EXERCISE: Take the lines below beginning at the line that has "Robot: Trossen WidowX" and stopping after the line that has "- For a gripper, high", and print them exactly as they are, with no other lines.

(EXERCISE INPUTS)

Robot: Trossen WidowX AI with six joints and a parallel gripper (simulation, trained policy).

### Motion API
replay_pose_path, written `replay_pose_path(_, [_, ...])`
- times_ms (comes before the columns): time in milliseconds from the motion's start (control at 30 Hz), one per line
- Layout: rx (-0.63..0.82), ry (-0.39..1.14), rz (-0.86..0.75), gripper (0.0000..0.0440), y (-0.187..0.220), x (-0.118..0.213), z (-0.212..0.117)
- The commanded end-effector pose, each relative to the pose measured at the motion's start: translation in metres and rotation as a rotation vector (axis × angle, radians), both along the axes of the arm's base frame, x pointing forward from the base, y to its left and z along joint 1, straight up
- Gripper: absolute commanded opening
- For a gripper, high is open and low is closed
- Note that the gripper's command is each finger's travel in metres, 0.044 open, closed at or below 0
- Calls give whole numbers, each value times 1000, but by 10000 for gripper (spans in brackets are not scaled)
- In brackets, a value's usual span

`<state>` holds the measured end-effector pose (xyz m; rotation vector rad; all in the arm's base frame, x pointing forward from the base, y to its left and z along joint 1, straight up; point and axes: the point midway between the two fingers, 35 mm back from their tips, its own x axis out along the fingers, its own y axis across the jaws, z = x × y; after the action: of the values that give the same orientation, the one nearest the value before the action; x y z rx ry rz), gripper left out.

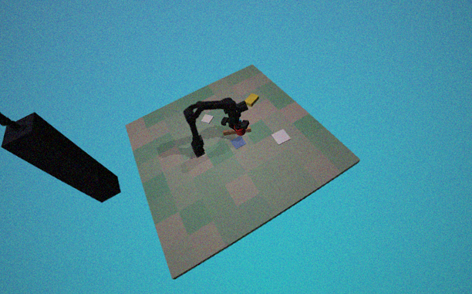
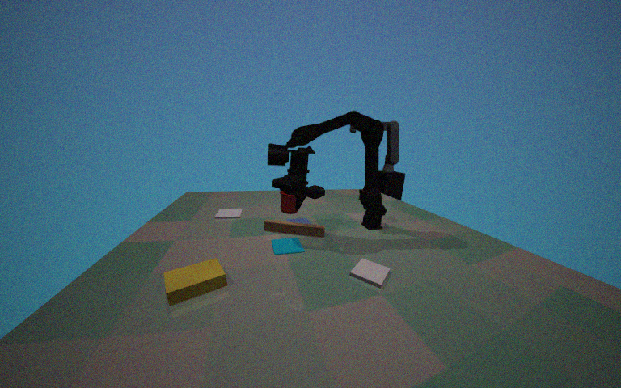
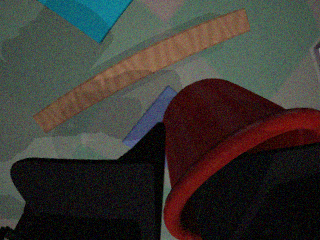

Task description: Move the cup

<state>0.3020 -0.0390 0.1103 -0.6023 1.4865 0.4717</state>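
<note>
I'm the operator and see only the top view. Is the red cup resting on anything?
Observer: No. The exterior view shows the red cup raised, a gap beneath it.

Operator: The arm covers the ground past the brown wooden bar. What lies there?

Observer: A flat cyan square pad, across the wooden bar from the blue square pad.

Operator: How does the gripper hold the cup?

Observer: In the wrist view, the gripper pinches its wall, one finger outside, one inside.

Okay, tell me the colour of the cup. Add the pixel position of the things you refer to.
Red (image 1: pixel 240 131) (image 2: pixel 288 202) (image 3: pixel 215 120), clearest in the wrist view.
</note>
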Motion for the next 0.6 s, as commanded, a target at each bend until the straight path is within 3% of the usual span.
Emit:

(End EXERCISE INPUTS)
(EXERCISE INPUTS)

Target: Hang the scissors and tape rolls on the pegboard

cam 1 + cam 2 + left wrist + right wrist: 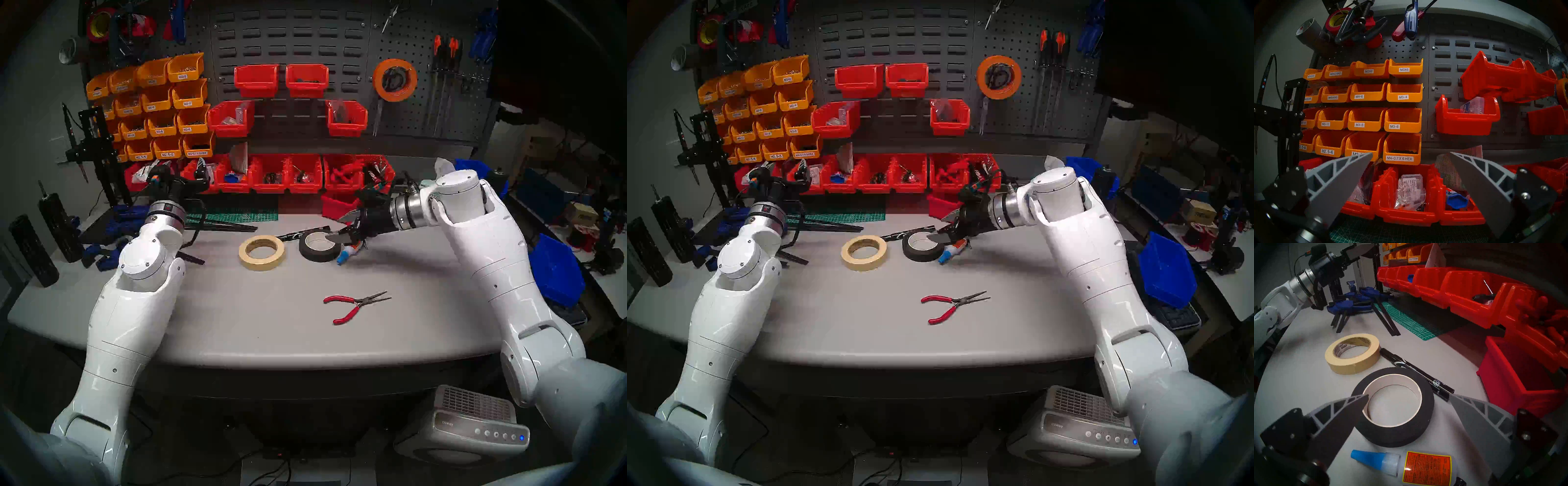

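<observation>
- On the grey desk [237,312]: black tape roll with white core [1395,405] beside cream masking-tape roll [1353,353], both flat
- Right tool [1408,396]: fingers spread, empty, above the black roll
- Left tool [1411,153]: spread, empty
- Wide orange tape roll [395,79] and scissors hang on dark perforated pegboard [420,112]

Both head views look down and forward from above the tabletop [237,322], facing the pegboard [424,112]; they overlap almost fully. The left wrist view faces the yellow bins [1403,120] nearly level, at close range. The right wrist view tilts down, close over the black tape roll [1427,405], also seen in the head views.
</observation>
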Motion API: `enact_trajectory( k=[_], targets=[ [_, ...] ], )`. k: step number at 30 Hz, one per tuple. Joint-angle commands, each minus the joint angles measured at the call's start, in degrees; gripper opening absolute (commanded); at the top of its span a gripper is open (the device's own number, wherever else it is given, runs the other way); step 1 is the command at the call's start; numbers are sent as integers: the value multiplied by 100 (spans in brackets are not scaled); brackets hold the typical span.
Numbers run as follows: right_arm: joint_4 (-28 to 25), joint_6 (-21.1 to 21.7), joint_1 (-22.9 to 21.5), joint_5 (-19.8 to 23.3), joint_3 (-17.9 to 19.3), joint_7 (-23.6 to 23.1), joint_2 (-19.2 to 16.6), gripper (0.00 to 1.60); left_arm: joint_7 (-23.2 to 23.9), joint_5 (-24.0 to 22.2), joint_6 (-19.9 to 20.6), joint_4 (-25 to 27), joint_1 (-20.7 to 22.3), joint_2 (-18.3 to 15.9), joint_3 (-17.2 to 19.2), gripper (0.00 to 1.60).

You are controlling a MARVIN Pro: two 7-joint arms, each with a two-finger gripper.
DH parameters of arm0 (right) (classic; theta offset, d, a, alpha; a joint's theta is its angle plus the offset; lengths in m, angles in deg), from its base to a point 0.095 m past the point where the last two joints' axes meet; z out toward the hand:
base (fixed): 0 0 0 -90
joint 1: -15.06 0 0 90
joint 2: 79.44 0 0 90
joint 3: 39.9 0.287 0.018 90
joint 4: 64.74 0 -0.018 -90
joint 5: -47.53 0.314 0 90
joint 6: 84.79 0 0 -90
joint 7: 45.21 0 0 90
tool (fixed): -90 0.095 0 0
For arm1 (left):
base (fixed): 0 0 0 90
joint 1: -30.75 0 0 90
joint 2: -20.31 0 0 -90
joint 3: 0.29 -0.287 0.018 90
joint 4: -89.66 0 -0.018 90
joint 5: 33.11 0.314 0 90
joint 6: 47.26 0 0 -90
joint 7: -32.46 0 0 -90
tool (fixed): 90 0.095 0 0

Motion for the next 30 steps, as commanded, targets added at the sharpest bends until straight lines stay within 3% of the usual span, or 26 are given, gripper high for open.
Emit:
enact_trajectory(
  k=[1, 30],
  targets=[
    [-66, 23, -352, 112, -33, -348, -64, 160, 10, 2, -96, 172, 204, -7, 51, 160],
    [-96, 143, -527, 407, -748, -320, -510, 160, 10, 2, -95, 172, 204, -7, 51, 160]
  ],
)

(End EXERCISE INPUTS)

RESULT:
Robot: Trossen WidowX AI with six joints and a parallel gripper (simulation, trained policy).

### Motion API
replay_pose_path, written `replay_pose_path(_, [_, ...])`
- times_ms (comes before the columns): time in milliseconds from the motion's start (control at 30 Hz), one per line
- Layout: rx (-0.63..0.82), ry (-0.39..1.14), rz (-0.86..0.75), gripper (0.0000..0.0440), y (-0.187..0.220), x (-0.118..0.213), z (-0.212..0.117)
- The commanded end-effector pose, each relative to the pose measured at the motion's start: translation in metres and rotation as a rotation vector (axis × angle, radians), both along the axes of the arm's base frame, x pointing forward from the base, y to its left and z along joint 1, straight up
- Gripper: absolute commanded opening
- For a gripper, high is open and low is closed

No further answer is needed.